▶ _Exercise brief_:
Exactly as shown, give the full listing again.

▶ _Source data_:
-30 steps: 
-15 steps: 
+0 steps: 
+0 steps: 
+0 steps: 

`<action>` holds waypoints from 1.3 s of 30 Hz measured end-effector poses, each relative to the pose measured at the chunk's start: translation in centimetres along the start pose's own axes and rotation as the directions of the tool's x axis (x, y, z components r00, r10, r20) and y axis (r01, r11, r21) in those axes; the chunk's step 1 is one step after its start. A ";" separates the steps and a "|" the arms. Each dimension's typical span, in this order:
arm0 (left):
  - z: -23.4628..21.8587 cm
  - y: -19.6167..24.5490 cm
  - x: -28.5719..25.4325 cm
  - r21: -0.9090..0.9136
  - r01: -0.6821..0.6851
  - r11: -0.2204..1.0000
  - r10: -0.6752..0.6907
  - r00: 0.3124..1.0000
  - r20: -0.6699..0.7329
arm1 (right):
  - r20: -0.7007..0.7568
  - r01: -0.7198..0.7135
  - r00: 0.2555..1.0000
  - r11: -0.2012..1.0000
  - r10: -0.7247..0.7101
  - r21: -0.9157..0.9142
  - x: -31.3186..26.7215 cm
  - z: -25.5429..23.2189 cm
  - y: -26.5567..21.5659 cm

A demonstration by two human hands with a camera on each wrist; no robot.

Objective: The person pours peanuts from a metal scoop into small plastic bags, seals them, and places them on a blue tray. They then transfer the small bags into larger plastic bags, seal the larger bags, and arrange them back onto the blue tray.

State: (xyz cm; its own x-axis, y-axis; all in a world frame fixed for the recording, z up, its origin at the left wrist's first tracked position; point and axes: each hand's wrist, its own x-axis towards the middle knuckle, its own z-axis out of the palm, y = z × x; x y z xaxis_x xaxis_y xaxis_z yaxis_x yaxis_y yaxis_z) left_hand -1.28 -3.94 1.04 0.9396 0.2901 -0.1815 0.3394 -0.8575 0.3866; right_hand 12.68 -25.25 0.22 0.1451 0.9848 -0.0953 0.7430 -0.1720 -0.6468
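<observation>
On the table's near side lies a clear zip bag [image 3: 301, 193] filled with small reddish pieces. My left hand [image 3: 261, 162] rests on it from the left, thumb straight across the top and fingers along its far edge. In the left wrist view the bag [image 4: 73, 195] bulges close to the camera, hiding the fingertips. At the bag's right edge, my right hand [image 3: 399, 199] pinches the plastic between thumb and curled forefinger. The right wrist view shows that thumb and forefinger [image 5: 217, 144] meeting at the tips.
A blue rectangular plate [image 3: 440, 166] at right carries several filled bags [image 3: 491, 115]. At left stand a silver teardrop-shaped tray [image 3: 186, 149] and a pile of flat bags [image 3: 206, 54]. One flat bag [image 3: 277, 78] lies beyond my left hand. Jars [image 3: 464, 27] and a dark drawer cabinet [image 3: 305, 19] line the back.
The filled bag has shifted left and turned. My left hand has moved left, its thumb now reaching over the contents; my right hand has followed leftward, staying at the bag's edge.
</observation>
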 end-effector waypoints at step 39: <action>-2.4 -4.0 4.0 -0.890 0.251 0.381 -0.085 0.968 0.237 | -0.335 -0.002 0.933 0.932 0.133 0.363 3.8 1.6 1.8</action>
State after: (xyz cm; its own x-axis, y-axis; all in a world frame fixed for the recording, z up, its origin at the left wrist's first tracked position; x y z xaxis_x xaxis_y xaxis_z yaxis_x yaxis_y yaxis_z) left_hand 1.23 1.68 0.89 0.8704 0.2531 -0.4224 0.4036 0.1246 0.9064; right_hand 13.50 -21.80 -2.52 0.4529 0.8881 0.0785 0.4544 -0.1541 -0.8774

▶ _Output of the exercise_:
-30 steps: 
-15 steps: 
+0 steps: 
+0 steps: 
+0 steps: 

`<action>` holds waypoints from 1.3 s of 30 Hz measured end-effector poses, each relative to the pose measured at the chunk's start: translation in centimetres along the start pose's own axes and rotation as the directions of the tool's x axis (x, y, z components r00, r10, r20) and y axis (r01, r11, r21) in those axes; the chunk's step 1 is one step after its start. A ";" separates the steps and a "|" the arms. Each dimension's typical span, in this order:
arm0 (left):
  - z: -23.4628..21.8587 cm
  - y: -19.6167..24.5490 cm
  - x: -28.5719..25.4325 cm
  - r21: -0.9090..0.9136
  - r01: -0.6821..0.6851
  - r11: -0.2204..1.0000
  - r10: -0.6752..0.6907
  - r00: 0.3124..1.0000
  - r20: -0.6699..0.7329
arm1 (right):
  - r20: -0.7007..0.7568
  - r01: -0.7198..0.7135
  - r00: 0.2555..1.0000
  - r11: -0.2012..1.0000
  - r10: -0.7247..0.7101
  - r21: -0.9157..0.9142
  - x: -31.3186..26.7215 cm
  - z: -25.5429..23.2189 cm
  - y: -26.5567..21.5659 cm

A demonstration by two human hands with a camera on each wrist; no robot.

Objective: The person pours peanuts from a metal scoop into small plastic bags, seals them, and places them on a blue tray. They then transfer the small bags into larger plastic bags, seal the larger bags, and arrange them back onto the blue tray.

State: (xyz cm; its own x-axis, y-axis; all in a world frame fixed for the recording, z up, its origin at the left wrist's first tracked position; point and axes: each hand's wrist, its own x-axis towards the middle knuckle, its own z-axis out of the palm, y = z × x; x y z xaxis_x xaxis_y xaxis_z yaxis_x yaxis_y yaxis_z) left_hand -1.28 -3.94 1.04 0.9396 0.2901 -0.1815 0.3394 -0.8575 0.3866; right_hand 12.68 -25.25 0.22 0.1451 0.9848 -0.0953 0.7430 -0.1720 -0.6468
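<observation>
On the table's near side lies a clear zip bag [image 3: 301, 193] filled with small reddish pieces. My left hand [image 3: 261, 162] rests on it from the left, thumb straight across the top and fingers along its far edge. In the left wrist view the bag [image 4: 73, 195] bulges close to the camera, hiding the fingertips. At the bag's right edge, my right hand [image 3: 399, 199] pinches the plastic between thumb and curled forefinger. The right wrist view shows that thumb and forefinger [image 5: 217, 144] meeting at the tips.
A blue rectangular plate [image 3: 440, 166] at right carries several filled bags [image 3: 491, 115]. At left stand a silver teardrop-shaped tray [image 3: 186, 149] and a pile of flat bags [image 3: 206, 54]. One flat bag [image 3: 277, 78] lies beyond my left hand. Jars [image 3: 464, 27] and a dark drawer cabinet [image 3: 305, 19] line the back.
The filled bag has shifted left and turned. My left hand has moved left, its thumb now reaching over the contents; my right hand has followed leftward, staying at the bag's edge.
</observation>
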 end-effector waypoints at step 39: <action>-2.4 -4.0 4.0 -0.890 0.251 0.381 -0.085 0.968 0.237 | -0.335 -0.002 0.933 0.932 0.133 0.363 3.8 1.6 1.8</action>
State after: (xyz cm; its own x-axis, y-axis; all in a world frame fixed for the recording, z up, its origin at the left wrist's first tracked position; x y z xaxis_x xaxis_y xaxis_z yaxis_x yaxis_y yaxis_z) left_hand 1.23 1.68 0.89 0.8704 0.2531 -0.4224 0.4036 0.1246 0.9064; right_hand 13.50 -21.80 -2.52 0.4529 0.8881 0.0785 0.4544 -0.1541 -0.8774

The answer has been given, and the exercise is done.